Marteen MOORE, Plaintiff-Appellant, v. USC UNIVERSITY HOSPITAL INC., Confluent Surgical, Inc., and Dr. Michael Y. Wang, Defendants-Appellees.
Decided: April 27, 2020
Before: BEA and BADE, Circuit Judges, and McCALLA,** District Judge.
Jeffrey Gray Thomas, Attorney, Thomas Law Company, Santa Monica, CA, for Plaintiff-Appellant Susan Heider, Attorney, Agajanian, Mcfall, Weiss, Tetreault & Crist, Los Angeles, CA, for Defendant-Appellee USC University Hospital, Inc. Gabriel Scott Spooner, Esquire, Shook Hardy & Bacon LLP, Irvine, CA, Bryan Timothy Pratt, Attorney, Shook, Hardy & Bacon LLP, Kansas City, MO, for Defendant-Appellee Confluent Surgical, Inc. Dawn Cushman, Esquire, Bradley & Gmelich, Glendale, CA, for Defendant-Appellee Michael Y. Wang, Dr.

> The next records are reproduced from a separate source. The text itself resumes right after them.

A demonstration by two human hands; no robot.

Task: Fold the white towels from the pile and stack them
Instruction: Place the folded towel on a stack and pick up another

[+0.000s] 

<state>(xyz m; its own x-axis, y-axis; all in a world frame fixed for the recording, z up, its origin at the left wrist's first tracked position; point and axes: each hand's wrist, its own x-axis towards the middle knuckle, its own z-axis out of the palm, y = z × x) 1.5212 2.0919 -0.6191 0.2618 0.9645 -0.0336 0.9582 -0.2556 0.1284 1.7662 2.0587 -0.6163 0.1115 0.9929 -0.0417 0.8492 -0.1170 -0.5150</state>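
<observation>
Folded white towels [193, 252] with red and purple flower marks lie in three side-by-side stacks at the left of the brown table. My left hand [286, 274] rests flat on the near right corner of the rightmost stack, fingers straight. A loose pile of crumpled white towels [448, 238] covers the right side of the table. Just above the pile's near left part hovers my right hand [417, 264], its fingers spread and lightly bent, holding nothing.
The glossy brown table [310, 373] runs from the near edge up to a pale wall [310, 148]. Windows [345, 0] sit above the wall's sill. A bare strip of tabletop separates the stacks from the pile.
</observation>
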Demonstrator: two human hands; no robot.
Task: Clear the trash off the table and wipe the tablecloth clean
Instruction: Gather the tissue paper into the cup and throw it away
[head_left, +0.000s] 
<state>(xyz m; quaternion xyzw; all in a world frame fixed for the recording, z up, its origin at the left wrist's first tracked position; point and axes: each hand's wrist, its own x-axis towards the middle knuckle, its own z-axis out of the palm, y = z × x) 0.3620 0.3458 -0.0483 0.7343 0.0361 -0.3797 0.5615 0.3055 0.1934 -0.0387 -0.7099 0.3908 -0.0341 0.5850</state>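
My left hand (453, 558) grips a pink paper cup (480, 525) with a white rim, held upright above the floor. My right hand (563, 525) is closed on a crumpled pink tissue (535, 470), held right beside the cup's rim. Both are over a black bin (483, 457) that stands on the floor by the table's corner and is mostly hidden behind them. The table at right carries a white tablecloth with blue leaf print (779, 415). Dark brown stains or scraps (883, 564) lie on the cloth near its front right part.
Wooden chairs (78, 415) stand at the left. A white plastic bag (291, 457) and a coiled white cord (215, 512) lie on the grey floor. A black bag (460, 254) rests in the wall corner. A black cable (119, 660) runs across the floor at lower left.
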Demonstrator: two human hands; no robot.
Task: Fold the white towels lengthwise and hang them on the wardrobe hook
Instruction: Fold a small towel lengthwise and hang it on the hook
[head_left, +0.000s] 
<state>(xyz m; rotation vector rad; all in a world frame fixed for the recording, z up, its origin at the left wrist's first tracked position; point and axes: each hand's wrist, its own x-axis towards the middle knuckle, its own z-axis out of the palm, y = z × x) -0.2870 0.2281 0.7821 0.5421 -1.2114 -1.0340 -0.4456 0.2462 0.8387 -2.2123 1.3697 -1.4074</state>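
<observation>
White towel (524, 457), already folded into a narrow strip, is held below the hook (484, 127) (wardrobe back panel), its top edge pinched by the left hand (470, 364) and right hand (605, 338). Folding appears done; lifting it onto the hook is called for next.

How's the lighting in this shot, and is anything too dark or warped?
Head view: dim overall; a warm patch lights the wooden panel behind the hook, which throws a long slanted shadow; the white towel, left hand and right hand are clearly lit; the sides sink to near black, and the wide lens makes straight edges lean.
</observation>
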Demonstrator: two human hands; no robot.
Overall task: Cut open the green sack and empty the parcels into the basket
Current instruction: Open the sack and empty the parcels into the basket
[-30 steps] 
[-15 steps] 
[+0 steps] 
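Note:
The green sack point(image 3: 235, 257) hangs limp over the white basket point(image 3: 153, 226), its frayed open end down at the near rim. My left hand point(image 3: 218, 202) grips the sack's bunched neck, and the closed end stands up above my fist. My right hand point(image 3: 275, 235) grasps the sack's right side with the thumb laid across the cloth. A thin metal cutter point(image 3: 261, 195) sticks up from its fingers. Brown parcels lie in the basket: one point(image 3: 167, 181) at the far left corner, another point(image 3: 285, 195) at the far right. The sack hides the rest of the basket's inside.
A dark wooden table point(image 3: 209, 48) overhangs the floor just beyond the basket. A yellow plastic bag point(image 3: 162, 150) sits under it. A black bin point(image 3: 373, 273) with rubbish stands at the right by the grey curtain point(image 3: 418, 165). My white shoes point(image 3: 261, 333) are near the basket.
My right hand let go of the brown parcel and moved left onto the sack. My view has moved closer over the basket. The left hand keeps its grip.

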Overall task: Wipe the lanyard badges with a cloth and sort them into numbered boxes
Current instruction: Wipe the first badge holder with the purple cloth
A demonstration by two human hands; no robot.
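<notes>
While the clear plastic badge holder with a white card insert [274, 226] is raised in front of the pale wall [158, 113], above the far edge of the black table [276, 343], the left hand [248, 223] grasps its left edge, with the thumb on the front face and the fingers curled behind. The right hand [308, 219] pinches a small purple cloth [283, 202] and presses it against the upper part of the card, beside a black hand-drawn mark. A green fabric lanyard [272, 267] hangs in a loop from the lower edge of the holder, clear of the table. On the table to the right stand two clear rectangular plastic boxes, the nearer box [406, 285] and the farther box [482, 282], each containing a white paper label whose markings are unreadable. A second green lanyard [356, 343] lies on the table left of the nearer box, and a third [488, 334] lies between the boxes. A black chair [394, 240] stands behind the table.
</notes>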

Plaintiff-Appellant Marteen Moore appeals the district court's February 12, 2019 order denying her motion to enforce a subpoena issued in a closed case that was dismissed on summary judgment in 2009. In 2011, this court affirmed the district court's summary judgment order. On September 16, 2017, Moore served a third-party subpoena from the Central District of California, under the closed case on Cooley LLP, a law firm, and one of its partners. Cooley LLP represented a party in a Delaware patent case. The subpoena sought documents filed under seal in that case.
We review discovery rulings for abuse of discretion. Facebook, Inc. v. Power Ventures, Inc., 844 F.3d 1058, 1070 (9th Cir. 2016); see also United States v. Hinkson, 585 F.3d 1247, 1262 (9th Cir. 2009) (en banc) (providing the abuse-of-discretion standard).
We affirm the district court's decision for three reasons. First, under Federal Rule of Civil Procedure 45, subpoenas may be issued from “the court where the action is pending.” Because Moore's case is closed and no longer pending, the district court could not issue an enforceable subpoena. See Fed. R. Civ. P. 45(a)(2). Second, Moore seeks documents from a person and entity that are not part of the California action, and which received the documents subject to a protective order of the Delaware district court. A district court may not unilaterally alter a protective order issued in a different district court. Foltz v. State Farm Mut. Auto. Ins. Co., 331 F.3d 1122, 1132 (9th Cir. 2003) (explaining the procedure for seeking alteration of a protective order entered in another court). Third, even if the district court had authority to compel responses to Moore's subpoena, the court did not abuse its discretion in finding that Moore failed to demonstrate a credible claim of fraud upon the court. See United States v. Sierra Pac. Indus., Inc., 862 F.3d 1157, 1167–68 (9th Cir. 2017).1
1. Moore contends the district court denied her due process by submitting her motion to enforce a subpoena on the papers. The Federal Rules of Civil Procedure, however, expressly permit district courts to determine motions without oral argument. See Fed. R. Civ. P. 78(b). Moore fails to explain how the district court's submission of her motion on the papers in compliance with Rule 78(b) deprived her of due process.